Il faut savoir également que les données de 2024 ont été recueillies du 1er avril au 1er octobre de cette année-là, soit sur 6 mois. Même si l’enquête couvre la période des déménagements, elle ne couvre pas la période des fêtes, pourtant celle où l’on génère le plus de matières résiduelles.
L’enquête ne fait pas mention de l’ouragan Debby qui a sévi en août 2024 au Québec et un des impacts a été de générer plusieurs dizaines de milliers de tonnes de déchets en quelques jours seulement.
Même si les comparaisons avec les données de RECYC-QUÉBEC sont à toute fin pratique impossible à établir, il n’en demeure pas moins que Statistiques Canada fait ce genre de recensement bisannuel de la gestion des déchets au Canada depuis une trentaine d’années. À tout le moins, ces données peuvent informer d’une certaine évolution ou tendance si on les compare enquête après enquête.

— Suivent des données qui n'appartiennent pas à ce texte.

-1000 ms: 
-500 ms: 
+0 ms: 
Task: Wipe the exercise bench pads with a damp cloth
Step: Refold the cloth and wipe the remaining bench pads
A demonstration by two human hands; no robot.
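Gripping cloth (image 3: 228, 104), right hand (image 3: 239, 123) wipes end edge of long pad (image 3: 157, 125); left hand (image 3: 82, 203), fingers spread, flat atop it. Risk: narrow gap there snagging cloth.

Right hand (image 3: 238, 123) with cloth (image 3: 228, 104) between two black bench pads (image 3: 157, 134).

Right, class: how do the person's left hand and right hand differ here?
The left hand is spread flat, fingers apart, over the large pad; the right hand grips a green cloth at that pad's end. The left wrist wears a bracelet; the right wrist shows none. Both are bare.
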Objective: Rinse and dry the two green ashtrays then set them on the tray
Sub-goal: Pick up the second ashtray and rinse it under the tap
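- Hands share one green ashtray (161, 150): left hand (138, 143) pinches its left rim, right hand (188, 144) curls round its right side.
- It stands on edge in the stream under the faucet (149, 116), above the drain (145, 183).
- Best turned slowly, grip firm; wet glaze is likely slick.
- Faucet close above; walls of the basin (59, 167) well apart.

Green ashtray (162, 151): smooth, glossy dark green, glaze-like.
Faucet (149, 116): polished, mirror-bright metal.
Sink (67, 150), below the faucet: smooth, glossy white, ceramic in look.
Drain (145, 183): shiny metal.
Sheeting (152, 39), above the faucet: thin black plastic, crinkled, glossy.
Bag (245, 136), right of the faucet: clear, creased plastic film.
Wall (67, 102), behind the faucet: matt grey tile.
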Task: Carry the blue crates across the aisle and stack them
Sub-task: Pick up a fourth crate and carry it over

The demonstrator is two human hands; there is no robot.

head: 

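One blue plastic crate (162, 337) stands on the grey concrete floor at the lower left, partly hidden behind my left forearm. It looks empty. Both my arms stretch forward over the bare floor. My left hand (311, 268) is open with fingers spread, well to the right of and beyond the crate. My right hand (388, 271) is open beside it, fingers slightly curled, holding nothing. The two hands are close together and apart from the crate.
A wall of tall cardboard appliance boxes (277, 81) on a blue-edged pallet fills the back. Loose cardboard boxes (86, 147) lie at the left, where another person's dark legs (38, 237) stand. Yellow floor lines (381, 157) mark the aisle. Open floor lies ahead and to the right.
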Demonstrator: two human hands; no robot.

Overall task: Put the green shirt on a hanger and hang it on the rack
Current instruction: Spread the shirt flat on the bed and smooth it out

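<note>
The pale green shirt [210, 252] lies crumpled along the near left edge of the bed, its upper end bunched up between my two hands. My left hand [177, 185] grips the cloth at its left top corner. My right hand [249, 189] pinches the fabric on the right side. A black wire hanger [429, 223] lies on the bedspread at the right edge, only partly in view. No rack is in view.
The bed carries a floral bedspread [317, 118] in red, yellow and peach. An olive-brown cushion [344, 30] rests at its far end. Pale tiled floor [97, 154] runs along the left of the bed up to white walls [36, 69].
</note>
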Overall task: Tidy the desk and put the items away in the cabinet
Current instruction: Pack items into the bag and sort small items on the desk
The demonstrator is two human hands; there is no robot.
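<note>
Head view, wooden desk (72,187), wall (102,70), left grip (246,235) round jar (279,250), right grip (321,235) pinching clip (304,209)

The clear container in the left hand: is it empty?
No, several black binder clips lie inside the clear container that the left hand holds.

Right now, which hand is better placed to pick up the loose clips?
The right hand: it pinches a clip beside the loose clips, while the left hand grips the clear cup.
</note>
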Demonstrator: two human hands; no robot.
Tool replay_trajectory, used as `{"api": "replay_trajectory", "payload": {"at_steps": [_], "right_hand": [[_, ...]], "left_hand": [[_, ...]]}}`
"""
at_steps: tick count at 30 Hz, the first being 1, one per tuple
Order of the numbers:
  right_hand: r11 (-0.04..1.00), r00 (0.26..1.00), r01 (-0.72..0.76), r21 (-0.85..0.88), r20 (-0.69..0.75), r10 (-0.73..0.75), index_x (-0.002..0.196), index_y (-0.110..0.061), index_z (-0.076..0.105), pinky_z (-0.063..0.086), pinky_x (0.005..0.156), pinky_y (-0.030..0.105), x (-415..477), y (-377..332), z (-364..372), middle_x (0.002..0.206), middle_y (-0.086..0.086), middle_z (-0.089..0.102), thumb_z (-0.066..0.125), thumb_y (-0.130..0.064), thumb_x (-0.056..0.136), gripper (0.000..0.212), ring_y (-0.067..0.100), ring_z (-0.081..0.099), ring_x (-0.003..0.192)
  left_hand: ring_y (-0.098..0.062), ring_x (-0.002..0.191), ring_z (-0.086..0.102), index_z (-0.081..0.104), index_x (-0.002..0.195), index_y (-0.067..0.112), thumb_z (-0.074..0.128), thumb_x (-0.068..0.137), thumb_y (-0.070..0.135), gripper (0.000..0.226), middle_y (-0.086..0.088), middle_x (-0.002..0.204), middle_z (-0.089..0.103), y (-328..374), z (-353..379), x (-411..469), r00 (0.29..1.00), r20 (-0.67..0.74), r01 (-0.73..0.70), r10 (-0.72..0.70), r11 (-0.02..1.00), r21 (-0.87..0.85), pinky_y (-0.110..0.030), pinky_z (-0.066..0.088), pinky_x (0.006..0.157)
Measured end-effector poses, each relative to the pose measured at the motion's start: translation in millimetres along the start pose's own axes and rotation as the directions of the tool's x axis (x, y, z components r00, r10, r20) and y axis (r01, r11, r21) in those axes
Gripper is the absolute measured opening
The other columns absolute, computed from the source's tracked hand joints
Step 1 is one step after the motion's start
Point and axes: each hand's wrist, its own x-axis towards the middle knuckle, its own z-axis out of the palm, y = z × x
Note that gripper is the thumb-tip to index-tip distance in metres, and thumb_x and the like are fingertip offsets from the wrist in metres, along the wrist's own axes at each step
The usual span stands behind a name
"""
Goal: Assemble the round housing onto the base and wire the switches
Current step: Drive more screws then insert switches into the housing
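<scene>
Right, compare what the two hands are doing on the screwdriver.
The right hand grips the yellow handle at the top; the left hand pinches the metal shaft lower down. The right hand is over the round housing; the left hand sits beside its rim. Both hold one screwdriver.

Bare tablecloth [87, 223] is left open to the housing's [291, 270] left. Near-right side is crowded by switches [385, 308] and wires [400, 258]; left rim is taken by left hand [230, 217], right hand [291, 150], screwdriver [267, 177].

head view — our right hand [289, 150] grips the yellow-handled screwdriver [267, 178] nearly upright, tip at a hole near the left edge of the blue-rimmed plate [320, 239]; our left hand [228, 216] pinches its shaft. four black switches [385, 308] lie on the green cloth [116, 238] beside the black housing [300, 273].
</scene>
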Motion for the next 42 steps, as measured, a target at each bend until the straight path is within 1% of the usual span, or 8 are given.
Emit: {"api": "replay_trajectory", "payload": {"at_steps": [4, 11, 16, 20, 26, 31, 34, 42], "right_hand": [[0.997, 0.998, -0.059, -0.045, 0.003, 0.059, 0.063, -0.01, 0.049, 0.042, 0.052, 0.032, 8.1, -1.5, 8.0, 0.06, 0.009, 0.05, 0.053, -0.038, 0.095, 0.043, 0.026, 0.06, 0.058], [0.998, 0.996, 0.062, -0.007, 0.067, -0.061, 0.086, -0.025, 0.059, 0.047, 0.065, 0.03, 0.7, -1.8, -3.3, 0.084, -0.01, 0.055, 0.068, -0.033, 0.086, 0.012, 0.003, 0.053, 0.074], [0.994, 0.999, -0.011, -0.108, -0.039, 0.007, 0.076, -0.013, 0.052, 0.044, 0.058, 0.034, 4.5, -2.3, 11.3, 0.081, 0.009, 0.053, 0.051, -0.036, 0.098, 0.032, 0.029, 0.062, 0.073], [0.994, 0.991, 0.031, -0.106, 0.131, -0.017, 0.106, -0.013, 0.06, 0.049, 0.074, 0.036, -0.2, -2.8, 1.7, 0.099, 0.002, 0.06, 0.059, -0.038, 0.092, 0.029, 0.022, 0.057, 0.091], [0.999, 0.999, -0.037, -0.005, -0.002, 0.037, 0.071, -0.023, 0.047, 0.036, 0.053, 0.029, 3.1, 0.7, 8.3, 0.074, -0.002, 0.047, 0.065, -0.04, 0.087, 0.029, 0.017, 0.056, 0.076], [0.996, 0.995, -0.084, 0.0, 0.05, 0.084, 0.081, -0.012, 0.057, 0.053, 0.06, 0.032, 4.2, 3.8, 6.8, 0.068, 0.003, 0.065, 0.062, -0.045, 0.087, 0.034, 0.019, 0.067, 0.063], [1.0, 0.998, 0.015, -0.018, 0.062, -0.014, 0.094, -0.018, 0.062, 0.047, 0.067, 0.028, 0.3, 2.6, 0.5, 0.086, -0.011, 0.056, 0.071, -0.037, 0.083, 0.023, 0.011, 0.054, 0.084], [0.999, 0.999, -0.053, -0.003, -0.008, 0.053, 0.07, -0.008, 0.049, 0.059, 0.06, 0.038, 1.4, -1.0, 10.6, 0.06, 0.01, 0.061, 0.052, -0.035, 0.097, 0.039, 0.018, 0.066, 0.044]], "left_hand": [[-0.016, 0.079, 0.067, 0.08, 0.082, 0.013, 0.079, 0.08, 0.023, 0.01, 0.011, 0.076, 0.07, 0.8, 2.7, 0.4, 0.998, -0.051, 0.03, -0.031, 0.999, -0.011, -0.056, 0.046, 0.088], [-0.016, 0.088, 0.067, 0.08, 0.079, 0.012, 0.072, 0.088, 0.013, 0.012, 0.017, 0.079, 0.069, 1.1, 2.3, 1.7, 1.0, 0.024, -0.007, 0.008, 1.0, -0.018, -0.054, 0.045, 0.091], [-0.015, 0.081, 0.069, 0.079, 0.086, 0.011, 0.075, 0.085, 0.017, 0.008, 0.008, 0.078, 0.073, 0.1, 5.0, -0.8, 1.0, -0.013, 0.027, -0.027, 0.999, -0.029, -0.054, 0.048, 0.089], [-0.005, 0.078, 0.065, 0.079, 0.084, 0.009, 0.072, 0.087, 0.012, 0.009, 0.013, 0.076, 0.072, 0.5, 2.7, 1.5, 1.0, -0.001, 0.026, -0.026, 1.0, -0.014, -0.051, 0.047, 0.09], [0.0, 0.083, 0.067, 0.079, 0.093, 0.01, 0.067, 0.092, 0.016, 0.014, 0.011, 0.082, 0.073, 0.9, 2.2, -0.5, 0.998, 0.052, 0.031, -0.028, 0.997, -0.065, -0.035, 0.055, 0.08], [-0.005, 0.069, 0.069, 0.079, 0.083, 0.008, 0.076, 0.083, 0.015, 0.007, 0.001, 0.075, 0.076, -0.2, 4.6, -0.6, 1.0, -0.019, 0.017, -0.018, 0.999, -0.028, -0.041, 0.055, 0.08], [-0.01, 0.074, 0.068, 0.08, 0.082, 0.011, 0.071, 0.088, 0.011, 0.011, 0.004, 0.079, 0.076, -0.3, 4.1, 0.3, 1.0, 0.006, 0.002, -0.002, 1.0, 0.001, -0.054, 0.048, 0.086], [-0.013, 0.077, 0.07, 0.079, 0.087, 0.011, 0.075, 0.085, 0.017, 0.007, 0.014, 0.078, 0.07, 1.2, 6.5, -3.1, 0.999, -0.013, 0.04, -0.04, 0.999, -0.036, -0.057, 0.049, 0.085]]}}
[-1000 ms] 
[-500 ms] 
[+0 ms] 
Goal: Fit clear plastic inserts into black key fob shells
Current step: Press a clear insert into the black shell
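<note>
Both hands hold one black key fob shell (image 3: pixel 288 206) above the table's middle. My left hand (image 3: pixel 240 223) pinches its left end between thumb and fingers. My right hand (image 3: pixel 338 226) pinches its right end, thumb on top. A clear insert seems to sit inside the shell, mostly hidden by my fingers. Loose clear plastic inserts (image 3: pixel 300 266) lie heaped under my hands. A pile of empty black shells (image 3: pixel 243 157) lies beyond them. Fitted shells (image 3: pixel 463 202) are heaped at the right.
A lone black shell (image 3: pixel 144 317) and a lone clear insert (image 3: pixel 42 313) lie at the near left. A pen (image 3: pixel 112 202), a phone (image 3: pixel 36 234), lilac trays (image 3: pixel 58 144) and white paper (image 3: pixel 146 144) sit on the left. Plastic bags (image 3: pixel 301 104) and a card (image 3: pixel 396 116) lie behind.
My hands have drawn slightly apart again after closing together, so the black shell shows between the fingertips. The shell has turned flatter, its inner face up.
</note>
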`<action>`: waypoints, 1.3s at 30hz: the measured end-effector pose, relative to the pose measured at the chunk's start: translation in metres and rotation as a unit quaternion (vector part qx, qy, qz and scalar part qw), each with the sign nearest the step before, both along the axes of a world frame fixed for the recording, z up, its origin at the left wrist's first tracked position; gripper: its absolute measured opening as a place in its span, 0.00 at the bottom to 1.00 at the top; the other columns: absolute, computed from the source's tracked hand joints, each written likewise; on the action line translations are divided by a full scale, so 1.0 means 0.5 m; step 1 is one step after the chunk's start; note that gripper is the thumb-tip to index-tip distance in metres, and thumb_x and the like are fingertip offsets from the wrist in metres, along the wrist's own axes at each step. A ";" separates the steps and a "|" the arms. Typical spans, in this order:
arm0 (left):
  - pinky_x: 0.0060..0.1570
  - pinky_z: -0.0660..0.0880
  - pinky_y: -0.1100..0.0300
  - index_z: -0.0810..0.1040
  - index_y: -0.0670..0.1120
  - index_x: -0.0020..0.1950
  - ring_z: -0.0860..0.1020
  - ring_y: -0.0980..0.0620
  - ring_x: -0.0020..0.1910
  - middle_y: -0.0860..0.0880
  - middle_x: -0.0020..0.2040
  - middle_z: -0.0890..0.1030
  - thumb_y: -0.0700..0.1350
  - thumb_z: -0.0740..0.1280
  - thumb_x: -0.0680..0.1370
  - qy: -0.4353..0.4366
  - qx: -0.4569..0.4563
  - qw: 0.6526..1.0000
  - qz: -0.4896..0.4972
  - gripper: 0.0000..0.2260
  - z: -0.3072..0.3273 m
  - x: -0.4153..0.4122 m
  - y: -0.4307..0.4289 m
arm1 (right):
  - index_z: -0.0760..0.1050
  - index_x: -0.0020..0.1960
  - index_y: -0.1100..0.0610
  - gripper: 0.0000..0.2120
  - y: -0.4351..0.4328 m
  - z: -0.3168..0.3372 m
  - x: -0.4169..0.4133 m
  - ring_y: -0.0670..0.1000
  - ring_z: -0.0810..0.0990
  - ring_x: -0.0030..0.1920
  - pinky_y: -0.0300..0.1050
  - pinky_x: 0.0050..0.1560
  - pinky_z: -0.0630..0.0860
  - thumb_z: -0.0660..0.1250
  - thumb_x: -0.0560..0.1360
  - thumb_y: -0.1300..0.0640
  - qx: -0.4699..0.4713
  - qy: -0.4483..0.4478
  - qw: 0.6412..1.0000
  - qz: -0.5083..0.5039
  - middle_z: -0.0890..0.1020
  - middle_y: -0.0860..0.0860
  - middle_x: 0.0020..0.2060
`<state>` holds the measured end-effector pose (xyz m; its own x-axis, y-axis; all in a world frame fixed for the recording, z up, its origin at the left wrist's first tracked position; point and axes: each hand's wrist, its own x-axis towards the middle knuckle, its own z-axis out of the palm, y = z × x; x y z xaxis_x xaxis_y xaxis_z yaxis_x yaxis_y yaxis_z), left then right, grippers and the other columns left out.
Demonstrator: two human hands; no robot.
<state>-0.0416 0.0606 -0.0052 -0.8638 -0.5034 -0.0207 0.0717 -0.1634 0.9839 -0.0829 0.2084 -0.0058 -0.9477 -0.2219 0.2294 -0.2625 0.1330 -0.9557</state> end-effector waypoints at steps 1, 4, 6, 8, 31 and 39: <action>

Ce qui aurait été intéressant, c’est de faire ressortir pourquoi dans telle ou telle province les performances sont meilleures ou moins bonnes. Y a-t-il eu un programme mis en place qui explique ceci ou cela ? Les coûts d’élimination ou les redevances sont-ils plus élevés, etc., etc. Ce genre d’exercice ne relève pas de StatsCan, mais il serait tout de même très pertinent d’avoir une espèce d’outils permettant de comparer les performances entre les provinces.
La seule donnée qui pour moi est frappante, est que nous consommons et jetons encore beaucoup trop. À croire que la réduction du gaspillage que nous pratiquons à grande échelle n’était pas encore perçue comme une façon de pérenniser nos ressources et de renforcer notre autonomie.